The government will announce the end to almost all restrictions in England on 19 July later today: along with the end to table service, the test-and-trace doohickeys at every establishment, and social distancing – and an end to the legal obligation to wear masks in enclosed spaces, including public transport.  

Is it too early to unlock?

Is it too early to unlock? Scientists are divided: some believe that we should wait until everyone has been given the opportunity to have both their jabs, to minimise the risks to the young of the Delta variant and of new, vaccine-resistant variants. Others think that with the elderly and vulnerable vaccinated, and the reality that Covid-19 will be with us forever, now is the time to begin returning to normality.  

The reality within the government is that whatever direction the science points in, the balance of forces within the parliamentary party compels it take one direction: towards the end of all restrictions. But the question is: what will the various devolved institutions do? It’s Transport for London that decides whether you wear a mask on the London Underground, and it seems perverse, to put it mildly, that I might be forbidden to have a can of lager on the Tube but be allowed to go maskless, given that the direct health benefits to you of the former are not much to write home about whereas, whether it is in avoiding a cold, the flu or Covid-19, the benefits of the latter are significant.
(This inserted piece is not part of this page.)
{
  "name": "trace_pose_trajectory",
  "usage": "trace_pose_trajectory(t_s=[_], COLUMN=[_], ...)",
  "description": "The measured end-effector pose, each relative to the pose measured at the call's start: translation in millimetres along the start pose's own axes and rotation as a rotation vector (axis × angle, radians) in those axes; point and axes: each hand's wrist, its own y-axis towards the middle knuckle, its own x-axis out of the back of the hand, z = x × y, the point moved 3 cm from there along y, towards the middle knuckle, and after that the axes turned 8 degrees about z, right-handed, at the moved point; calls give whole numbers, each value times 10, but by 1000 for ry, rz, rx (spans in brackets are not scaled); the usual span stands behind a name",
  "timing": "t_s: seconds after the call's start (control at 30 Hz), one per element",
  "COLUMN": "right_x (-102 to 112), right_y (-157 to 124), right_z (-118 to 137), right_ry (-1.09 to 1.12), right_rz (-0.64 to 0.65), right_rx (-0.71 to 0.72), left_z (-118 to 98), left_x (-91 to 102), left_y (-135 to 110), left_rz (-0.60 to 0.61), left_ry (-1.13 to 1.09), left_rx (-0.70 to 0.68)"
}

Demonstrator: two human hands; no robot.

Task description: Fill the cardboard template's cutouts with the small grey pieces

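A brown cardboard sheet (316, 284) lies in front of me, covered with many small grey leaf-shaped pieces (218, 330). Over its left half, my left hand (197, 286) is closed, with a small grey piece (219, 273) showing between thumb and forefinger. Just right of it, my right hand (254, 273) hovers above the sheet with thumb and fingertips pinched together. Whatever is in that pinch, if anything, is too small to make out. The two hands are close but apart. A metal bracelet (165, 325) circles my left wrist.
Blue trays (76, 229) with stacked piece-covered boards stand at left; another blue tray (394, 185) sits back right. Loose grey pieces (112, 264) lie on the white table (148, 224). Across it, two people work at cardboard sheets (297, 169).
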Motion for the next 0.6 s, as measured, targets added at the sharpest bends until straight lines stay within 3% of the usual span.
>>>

And it is the Scottish and Welsh governments that will decide what happens with Covid-19 restrictions in their own territories.  

When it comes down to it, the emotionally draining and economically damaging restrictions are going to end for political reasons in all four parts of the United Kingdom, whether those reasons are restive backbenchers or growing non-observance. But something as generally non-obtrusive as mask-wearing could, I suspect, become something this government wants to avoid above all: a visible symbol that they do things differently in Scotland than in England, and with it a further boost to the SNP’s argument that that difference would be better represented by Scotland going its own way.